The US volatility index (‘VIX’) remains unchanged at 10.15% and highlights that traders simply don’t see the S&P 500 moving with any great degree in the coming 30 days. More short-term, USD/JPY implied volatility (vols) is still quite subdued; the market is implying a 67-pip move in the full session ahead and a 42-pip move in AUD/USD. So hardly screaming that the Fed are going to inject some sizeable volatility in markets. Clearly, we expect the Fed to announce a formal start to reducing its $4.47 trillion balance sheet, but this is in the price and the collective will make sure the market is comfortable with the fact that it will be gradual.
We expect some tweaking of inflation forecasts for 2018, while in the commentary we should hear that low inflation remains transitory. The Fed are watching it closely and we expect some altering of the so-called ‘dots plot’ projection (or the various Fed members forecasts of where the fed funds rate should be in the years ahead).
However, the important view here is whether the median projections for 2017 and 2018 remain unchanged. For the median projection to be lowered, thus causing selling of USD’s, driven by a fall in the probability of a December hike falling to say 35-40%, then we need four members to lower their call on rates and this seems somewhat unlikely. The question then is how much the market interprets the statement and Yellen’s commentary as an urgency to hike in December, and if the 39bp of hikes priced in through to end-2018 is fair. If we look at implied volatility, not to mention limited disdain to hold risk assets and the stable performance of emerging markets, then we can deduce the market is not expecting any shocks at this meeting.
Turning to Asia and SPI futures have pushed up 21 points, indicating a somewhat stronger open for the ASX 200. The event risk today is minimal, with Westpac leading index out at 10:30am, although there is no survey and one expects this to have little impact on Aussie assets. AUD/USD has been bid all through European and US trade, finding itself back above the 80 handle, with the AUD and NZD being the strongest currency pairs in G10 complex on the session.

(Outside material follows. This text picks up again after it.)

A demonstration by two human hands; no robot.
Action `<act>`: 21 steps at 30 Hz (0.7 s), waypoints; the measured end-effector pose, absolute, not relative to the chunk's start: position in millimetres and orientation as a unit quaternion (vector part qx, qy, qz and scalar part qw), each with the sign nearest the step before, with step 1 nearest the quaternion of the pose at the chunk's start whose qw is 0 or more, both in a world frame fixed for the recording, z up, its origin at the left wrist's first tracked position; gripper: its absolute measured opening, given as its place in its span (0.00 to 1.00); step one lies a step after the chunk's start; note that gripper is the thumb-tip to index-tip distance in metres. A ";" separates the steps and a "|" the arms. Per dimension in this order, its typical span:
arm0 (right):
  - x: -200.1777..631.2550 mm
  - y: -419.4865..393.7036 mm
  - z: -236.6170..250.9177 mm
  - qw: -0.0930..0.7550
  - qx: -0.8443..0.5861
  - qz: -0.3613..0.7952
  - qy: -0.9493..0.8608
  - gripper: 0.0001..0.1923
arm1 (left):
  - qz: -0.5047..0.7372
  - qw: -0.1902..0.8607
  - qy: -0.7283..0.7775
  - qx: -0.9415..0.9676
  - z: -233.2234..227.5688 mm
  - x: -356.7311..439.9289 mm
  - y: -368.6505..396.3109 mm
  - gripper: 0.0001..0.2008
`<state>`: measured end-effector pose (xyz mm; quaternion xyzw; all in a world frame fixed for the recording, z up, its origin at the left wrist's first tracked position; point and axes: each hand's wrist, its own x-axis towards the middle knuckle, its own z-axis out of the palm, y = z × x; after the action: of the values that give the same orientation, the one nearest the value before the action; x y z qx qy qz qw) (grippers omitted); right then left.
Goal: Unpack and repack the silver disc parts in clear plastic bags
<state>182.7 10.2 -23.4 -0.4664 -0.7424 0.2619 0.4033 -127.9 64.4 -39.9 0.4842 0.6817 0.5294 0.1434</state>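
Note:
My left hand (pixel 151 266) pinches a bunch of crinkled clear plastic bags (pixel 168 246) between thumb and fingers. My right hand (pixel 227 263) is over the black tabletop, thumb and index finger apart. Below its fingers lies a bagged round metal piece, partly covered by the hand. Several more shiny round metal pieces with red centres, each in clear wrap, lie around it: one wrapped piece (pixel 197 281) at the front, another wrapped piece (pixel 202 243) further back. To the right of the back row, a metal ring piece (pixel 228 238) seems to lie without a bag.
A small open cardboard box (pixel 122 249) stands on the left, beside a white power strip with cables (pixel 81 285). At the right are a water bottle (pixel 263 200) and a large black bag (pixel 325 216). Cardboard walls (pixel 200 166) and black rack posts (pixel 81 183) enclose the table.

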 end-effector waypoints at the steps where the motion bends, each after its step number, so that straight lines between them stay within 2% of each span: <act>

As mentioned, there is little to drive today, but FX traders do need to assess the risks (as they always should) in the portfolio ahead of the FOMC meet.
Things get interesting should the market find the Fed’s tone somewhat dovish (relative to expectations) and we see a push back on a December hike. A move into the July high of $0.8066 could find sellers, but that said, if the bulls can push the pair for a close through this level and it would be a strong bullish development.
Let’s not forget yesterday’s ASX 200 tape was fairly bearish, with the Aussie index rallying into 5742 before traders sold into the strength with the index closing on its lows. This begs the question whether traders will fade moves into today’s opening call of 5723 again. That said, ASX financials look destined to find the buyers this morning, if the S&P 500 is our guide and a simple sense check of a 21-point gain in SPI futures, relative to a 5c gain in BHP’s ADR (American Depository Receipt). Material and energy names have mixed leads, with spot iron ore closing -4.1%, while iron ore futures are 1.8% lower.
Copper has closed 0.2% higher. US crude closed 0.6% lower at $49.60, but we have seen a 30c gain after the official close, with the weekly API inventory report showing a smaller-than-expected 1.4 million barrel build in crude inventories, while gasoline inventories fell a sizeable 5.1 million.